Starting at the line below that contains "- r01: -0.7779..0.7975" and ending at the line that contains "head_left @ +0", retype each line exactly as it stands, but omit the pictures.

[Information shown]

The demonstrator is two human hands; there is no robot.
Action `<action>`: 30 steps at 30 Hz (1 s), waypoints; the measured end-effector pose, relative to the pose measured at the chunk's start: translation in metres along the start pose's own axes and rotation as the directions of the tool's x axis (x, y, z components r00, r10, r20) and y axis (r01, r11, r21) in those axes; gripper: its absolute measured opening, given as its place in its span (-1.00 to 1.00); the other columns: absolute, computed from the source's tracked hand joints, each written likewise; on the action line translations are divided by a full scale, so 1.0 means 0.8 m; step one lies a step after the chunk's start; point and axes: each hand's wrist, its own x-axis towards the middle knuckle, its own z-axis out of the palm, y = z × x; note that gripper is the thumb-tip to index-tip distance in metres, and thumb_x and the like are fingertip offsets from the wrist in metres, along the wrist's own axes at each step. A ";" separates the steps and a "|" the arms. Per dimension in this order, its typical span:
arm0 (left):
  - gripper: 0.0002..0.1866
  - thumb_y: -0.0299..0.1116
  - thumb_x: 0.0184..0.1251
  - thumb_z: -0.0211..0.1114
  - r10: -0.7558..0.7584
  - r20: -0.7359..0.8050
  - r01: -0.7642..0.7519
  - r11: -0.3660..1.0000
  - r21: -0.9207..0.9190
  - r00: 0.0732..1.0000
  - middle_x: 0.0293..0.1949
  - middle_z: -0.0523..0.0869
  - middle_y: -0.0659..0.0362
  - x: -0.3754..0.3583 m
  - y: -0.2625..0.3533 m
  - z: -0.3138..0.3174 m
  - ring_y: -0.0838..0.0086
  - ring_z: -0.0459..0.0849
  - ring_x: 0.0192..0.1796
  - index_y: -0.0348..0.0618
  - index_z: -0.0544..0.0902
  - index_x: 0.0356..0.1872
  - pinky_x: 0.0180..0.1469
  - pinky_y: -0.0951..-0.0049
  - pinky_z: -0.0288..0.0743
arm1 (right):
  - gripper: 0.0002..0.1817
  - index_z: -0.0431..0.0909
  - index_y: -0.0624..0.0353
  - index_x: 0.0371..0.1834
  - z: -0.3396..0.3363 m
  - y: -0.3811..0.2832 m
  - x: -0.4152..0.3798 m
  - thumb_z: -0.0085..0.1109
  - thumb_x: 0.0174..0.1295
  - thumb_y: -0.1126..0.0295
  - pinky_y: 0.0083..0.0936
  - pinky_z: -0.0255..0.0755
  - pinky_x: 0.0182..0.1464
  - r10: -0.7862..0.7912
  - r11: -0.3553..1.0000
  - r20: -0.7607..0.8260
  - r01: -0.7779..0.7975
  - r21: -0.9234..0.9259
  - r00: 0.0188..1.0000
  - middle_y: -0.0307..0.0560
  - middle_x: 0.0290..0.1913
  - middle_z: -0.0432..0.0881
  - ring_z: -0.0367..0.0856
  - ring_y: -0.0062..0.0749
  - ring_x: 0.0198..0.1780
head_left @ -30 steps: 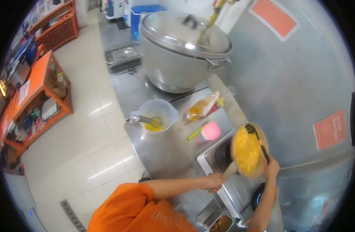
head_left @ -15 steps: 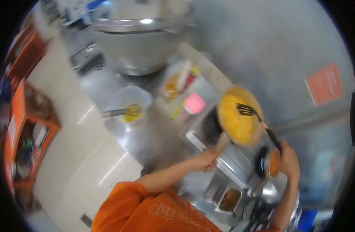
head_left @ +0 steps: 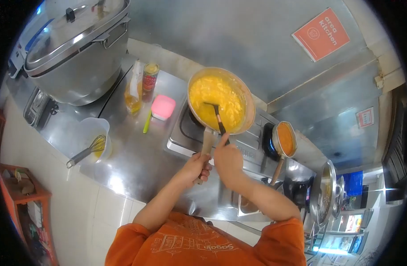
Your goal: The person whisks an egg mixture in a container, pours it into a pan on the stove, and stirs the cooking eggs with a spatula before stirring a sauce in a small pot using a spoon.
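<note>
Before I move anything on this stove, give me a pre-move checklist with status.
1. Left hand around the pan handle: ok.
2. Right hand on the spatula, its head in the yellow food: ok.
3. Large pan sitting fully on its burner: cannot tell, underside hidden.
4. Blue flame visible by the small pot: ok.
5. Flame under the large pan: cannot tell.
6. Whisk fully inside the jug: not ok, handle sticks out.

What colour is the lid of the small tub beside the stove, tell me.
The lid is pink; it shows best in the head view.
</note>
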 end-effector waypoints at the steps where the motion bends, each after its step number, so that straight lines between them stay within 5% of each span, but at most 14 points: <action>1: -0.83 -0.19 0.39 0.04 -0.005 -0.005 0.005 1.000 -0.005 1.000 -0.56 0.31 0.28 0.000 0.000 0.000 0.66 0.19 -0.65 -0.01 0.31 -0.23 -0.68 0.61 0.08 | -0.36 0.21 0.54 0.25 0.006 0.000 0.015 0.07 0.10 0.39 -0.43 0.50 -0.59 0.036 0.999 -0.042 -0.036 0.014 0.998 -0.01 -0.54 0.57 0.63 -0.30 -0.57; 6: -0.82 -0.19 0.39 0.05 -0.025 -0.026 0.026 0.999 0.025 0.999 -0.58 0.30 0.30 -0.007 0.004 0.008 0.68 0.20 -0.65 -0.01 0.31 -0.21 -0.69 0.62 0.10 | -0.39 0.24 0.54 0.23 0.025 0.024 0.080 0.05 0.11 0.40 -0.40 0.52 -0.56 0.141 0.990 -0.072 -0.139 0.025 0.987 -0.01 -0.51 0.63 0.67 -0.29 -0.51; 8: -0.82 -0.20 0.38 0.05 0.021 -0.118 -0.012 0.997 0.078 0.993 -0.59 0.31 0.30 -0.006 0.004 0.012 0.68 0.21 -0.65 -0.03 0.33 -0.19 -0.68 0.63 0.12 | -0.51 0.39 0.49 0.09 0.022 0.057 0.095 0.04 0.11 0.40 -0.36 0.52 -0.50 0.065 0.998 -0.170 -0.067 -0.004 0.983 0.04 -0.46 0.67 0.70 -0.28 -0.47; 12: -0.80 -0.20 0.38 0.05 0.005 -0.056 -0.003 0.999 0.042 0.998 -0.58 0.33 0.29 -0.006 0.002 0.007 0.67 0.21 -0.65 -0.07 0.34 -0.15 -0.69 0.64 0.12 | -0.63 0.51 0.39 -0.05 -0.064 0.113 0.083 0.09 0.11 0.36 -0.36 0.54 -0.41 0.174 0.983 -0.033 -0.172 0.067 0.984 0.09 -0.33 0.69 0.72 -0.27 -0.32; 16: -0.80 -0.21 0.38 0.04 0.002 -0.070 0.000 0.999 0.036 0.998 -0.56 0.34 0.28 -0.010 0.005 0.008 0.67 0.21 -0.65 -0.08 0.35 -0.16 -0.68 0.63 0.12 | -0.79 0.59 0.26 -0.25 -0.152 0.118 0.014 0.05 0.10 0.42 -0.29 0.52 -0.37 0.119 0.980 0.064 -0.127 0.154 0.991 0.08 -0.33 0.69 0.70 -0.12 -0.33; 18: -0.81 -0.22 0.38 0.03 -0.001 -0.061 0.002 1.000 0.017 0.998 -0.56 0.34 0.28 -0.007 0.003 0.005 0.68 0.21 -0.65 -0.09 0.35 -0.16 -0.69 0.64 0.11 | -0.77 0.52 0.30 -0.26 -0.160 0.097 -0.010 0.06 0.03 0.40 -0.14 0.49 -0.39 -0.043 0.976 0.044 0.032 0.217 0.998 0.12 -0.42 0.66 0.67 -0.03 -0.40; 21: -0.83 -0.23 0.38 0.02 0.035 -0.045 -0.034 0.999 0.026 0.998 -0.56 0.33 0.28 -0.004 0.002 0.000 0.68 0.22 -0.65 -0.09 0.35 -0.18 -0.70 0.64 0.10 | -0.63 0.49 0.42 -0.13 -0.140 0.039 -0.013 0.11 0.00 0.41 -0.23 0.50 -0.41 -0.211 0.952 0.065 0.190 0.240 0.975 0.11 -0.45 0.66 0.68 -0.11 -0.42; 25: -0.85 -0.25 0.39 0.01 0.055 -0.072 -0.035 0.965 0.261 0.996 -0.56 0.32 0.28 -0.030 0.014 0.019 0.67 0.22 -0.65 -0.08 0.34 -0.22 -0.70 0.66 0.08 | -0.37 0.29 0.59 0.14 -0.077 -0.033 0.018 0.16 0.00 0.40 -0.42 0.51 -0.48 -0.069 0.995 0.126 0.060 0.073 0.990 0.02 -0.48 0.65 0.68 -0.26 -0.46; 30: -0.84 -0.23 0.40 0.00 0.078 -0.083 -0.066 0.987 0.144 0.993 -0.55 0.31 0.29 -0.014 0.002 0.007 0.67 0.23 -0.64 -0.08 0.33 -0.23 -0.70 0.66 0.09 | -0.33 0.24 0.61 0.20 -0.040 -0.053 0.059 0.13 0.04 0.39 -0.48 0.50 -0.51 0.097 0.991 -0.013 -0.098 -0.088 0.995 0.00 -0.47 0.65 0.67 -0.29 -0.46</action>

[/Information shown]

Answer area:
  - r01: -0.7779..0.7975
  - r21: -0.9234..0.9259
  - r00: 0.0188..1.0000
  - middle_y: -0.0307..0.0560
  - middle_x: 0.0290..0.1913
  - middle_z: -0.0432..0.0881
  - ring_z: -0.0367..0.0856
  - ring_y: -0.0062..0.0749
  - ring_x: 0.0198..0.1780
head_left @ -30 steps: 
head_left @ -15 steps: 
head_left @ +0 steps: 

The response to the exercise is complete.